# DCGAN - Deep Convoluational GANs

__Deep Convolutional Generative Adversarial Network (DCGAN)__ is a type of generative model that was introduced by Radford et al. in their 2015 paper "_Unsupervised Representation Learning with Deep Convolutional Generative Adversarial Networks_"   

## Theory of DCGAN

#### Architecture:

![DCGAN.png](https://production-media.paperswithcode.com/methods/Screen_Shot_2020-07-01_at_11.27.51_PM_IoGbo1i.png)


**1. Generator:**
- DCGAN's generator network takes a random noise vector as input, often drawn from a simple distribution like a Gaussian distribution.
- It uses transposed convolution layers (sometimes referred to as deconvolution or up-sampling) to upscale the noise vector into an image.
- Batch normalization is commonly applied in each layer to stabilize training.
- The final layer usually uses the Tanh activation function to map the pixel values to the range [-1, 1].

**2. Discriminator:**
- The discriminator network, on the other hand, is a convolutional neural network that processes images.
- It's designed to distinguish between real and generated images.
- Leaky Rectified Linear Units (Leaky ReLU) activations are often used in the discriminator to prevent neurons from becoming completely inactive during training.
- The output of the discriminator is typically a single scalar value, which represents the probability that the input image is a real image.

**Training:**
- DCGANs use a specific loss function for training. The generator aims to minimize the binary cross-entropy loss, encouraging it to produce images that are more similar to real images.
- The discriminator also minimizes binary cross-entropy loss but in the context of distinguishing real from fake images.
- The two networks are trained simultaneously, with the generator trying to generate better fake images and the discriminator trying to become better at distinguishing real from fake images.

#### New Terms:

- **Transposed Convolution:** Transposed convolution is a process of upsampling an input, typically using learnable kernels. It's used in the generator to convert low-resolution noise into high-resolution images.

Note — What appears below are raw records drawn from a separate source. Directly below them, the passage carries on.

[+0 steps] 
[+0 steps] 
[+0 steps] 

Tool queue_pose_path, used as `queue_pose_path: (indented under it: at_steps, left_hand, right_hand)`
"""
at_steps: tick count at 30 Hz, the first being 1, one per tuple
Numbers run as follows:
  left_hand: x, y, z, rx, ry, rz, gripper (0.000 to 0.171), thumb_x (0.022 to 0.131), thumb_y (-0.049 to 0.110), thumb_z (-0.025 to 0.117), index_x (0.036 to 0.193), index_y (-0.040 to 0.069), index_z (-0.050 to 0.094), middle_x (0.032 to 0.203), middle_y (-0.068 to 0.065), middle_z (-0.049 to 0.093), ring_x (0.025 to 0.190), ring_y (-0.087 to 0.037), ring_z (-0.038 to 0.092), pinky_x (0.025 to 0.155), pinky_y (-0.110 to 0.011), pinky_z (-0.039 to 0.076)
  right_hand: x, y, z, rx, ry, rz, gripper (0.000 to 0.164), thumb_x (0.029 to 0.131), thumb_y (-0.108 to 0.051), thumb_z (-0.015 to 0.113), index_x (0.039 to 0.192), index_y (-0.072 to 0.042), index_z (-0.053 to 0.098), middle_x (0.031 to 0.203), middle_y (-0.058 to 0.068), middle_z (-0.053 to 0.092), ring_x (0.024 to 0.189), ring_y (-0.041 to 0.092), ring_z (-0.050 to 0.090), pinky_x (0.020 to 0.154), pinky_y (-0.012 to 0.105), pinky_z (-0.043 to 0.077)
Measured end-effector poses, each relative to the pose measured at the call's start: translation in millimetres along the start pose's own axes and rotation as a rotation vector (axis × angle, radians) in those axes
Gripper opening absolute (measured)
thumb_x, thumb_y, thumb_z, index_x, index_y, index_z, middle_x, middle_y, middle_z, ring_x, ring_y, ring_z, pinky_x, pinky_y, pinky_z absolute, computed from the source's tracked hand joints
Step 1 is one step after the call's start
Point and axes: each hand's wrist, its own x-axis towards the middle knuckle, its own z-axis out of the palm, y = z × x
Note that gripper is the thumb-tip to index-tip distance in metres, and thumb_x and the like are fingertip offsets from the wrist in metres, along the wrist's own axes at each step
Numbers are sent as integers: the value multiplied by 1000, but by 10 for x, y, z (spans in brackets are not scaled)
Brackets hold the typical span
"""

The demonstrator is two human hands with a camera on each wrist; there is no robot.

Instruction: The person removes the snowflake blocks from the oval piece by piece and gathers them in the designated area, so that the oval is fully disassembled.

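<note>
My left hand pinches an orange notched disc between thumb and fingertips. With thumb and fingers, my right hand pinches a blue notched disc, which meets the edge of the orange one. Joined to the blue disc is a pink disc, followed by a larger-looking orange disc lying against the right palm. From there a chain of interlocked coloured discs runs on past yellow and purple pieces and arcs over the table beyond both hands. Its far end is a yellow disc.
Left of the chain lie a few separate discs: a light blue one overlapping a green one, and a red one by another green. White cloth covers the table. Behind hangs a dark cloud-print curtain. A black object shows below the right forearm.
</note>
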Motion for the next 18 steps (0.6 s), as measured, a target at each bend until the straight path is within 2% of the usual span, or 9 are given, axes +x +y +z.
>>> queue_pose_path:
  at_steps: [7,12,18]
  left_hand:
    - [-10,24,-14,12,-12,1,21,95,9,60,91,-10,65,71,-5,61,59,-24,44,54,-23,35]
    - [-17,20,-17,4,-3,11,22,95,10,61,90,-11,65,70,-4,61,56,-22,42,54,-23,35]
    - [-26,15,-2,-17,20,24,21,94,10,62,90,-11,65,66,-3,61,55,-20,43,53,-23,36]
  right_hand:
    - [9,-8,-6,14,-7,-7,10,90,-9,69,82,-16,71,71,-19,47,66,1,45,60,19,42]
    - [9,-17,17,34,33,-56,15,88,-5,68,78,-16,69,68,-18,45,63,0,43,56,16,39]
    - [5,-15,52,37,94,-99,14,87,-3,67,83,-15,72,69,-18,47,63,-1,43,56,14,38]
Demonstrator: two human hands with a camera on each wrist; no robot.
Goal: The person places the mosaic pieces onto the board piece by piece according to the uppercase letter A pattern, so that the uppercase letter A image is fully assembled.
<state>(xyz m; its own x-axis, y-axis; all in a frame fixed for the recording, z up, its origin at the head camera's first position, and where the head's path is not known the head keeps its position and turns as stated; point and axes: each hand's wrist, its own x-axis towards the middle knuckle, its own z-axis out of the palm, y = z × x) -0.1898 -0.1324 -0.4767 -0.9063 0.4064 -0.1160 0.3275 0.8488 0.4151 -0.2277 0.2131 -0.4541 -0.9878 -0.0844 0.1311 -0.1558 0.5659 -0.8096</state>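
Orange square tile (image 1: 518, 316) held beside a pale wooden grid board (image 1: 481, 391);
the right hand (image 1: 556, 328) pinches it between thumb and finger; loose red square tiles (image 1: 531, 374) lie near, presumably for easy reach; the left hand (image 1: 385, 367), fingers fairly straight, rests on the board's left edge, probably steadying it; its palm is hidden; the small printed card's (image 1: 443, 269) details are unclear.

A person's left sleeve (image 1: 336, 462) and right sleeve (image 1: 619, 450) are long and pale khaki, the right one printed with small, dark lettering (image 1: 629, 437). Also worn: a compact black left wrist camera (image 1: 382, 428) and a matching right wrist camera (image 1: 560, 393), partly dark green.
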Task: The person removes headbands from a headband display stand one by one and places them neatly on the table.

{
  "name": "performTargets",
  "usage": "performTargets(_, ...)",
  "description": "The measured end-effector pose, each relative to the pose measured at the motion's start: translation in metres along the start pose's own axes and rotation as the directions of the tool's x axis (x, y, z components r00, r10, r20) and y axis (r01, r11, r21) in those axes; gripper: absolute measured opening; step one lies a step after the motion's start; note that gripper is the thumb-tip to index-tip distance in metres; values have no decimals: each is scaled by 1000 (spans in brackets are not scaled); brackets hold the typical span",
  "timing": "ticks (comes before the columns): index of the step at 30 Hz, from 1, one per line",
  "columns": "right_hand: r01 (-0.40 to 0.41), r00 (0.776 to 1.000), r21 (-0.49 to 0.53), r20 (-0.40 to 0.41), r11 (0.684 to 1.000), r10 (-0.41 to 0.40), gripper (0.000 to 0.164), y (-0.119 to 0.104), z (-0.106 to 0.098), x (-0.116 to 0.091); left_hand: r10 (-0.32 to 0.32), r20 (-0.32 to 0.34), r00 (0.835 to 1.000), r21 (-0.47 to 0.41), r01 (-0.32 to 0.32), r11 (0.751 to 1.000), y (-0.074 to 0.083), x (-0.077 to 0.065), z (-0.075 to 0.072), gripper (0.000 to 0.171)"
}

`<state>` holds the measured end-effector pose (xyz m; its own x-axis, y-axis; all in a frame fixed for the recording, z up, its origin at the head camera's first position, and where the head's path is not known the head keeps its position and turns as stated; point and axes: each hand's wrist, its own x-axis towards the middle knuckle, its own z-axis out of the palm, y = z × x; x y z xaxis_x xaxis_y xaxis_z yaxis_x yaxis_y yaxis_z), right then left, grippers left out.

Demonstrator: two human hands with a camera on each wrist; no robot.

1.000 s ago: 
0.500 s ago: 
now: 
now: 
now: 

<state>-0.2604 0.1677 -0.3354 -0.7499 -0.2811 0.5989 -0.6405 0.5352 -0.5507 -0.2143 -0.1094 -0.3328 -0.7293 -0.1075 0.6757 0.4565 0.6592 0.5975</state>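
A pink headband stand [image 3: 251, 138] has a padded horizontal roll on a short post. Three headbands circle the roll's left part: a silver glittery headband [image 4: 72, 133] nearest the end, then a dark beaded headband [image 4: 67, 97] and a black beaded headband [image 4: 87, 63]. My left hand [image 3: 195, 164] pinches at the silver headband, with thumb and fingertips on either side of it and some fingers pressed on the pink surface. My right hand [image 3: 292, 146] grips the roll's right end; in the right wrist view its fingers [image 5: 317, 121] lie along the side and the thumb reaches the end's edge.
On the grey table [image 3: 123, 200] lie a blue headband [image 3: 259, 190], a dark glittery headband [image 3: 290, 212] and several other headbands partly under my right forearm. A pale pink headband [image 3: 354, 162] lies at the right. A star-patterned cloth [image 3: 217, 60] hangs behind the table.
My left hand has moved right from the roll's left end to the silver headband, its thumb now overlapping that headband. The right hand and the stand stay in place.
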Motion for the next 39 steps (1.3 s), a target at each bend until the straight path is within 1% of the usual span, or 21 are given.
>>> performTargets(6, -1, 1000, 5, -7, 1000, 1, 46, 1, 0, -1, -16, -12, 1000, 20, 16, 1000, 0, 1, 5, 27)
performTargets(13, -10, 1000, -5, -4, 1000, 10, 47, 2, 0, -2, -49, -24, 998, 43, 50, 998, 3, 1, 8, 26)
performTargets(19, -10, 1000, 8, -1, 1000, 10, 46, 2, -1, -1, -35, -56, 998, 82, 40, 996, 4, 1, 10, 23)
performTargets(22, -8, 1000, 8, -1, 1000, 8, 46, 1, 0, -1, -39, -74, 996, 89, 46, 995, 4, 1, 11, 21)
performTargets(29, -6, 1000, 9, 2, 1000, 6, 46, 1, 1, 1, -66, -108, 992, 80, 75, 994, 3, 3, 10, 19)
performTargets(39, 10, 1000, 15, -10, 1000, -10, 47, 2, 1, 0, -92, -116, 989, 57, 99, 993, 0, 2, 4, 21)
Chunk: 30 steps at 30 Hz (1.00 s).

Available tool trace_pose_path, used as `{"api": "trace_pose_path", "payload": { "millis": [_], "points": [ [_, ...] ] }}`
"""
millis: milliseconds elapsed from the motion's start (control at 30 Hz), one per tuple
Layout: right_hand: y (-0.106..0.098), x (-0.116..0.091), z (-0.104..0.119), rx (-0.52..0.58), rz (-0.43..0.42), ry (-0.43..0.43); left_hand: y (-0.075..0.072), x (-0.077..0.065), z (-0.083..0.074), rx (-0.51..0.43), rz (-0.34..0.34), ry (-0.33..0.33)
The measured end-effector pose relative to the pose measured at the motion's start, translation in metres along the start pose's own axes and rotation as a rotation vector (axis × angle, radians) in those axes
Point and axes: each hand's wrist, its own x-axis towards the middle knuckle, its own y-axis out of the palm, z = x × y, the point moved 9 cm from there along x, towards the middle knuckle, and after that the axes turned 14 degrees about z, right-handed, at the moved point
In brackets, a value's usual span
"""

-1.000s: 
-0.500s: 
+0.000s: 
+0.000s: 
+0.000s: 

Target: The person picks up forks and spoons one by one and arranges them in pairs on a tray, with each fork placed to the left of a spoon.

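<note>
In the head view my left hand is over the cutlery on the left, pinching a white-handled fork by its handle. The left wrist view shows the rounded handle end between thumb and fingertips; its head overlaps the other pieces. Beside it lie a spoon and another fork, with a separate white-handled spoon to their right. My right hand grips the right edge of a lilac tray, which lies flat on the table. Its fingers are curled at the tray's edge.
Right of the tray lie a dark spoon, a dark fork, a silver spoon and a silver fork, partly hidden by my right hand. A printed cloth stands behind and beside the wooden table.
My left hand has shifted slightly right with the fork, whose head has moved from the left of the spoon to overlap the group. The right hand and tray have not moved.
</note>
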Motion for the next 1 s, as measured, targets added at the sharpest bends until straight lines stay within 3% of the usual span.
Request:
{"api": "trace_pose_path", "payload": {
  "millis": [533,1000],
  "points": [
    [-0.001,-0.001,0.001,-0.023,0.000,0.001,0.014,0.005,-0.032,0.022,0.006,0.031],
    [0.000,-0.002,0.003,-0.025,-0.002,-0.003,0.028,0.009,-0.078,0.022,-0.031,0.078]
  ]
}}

- **Batch Normalization:** Batch normalization is a technique used to normalize the activations of each layer within a neural network. It helps stabilize training by reducing internal covariate shift.

- **Leaky ReLU:** Leaky Rectified Linear Unit is an activation function used in the discriminator. It allows a small gradient when the unit is not active, which can help training.

![image.png](attachment:image.png)


#### Advantages:

1. **High-Quality Image Generation:** DCGANs are known for generating high-quality and realistic images, making them popular in applications like image synthesis and style transfer.

2. **Spatial Hierarchies:** The use of convolutional layers in both the generator and discriminator allows DCGANs to capture spatial hierarchies and patterns in images effectively.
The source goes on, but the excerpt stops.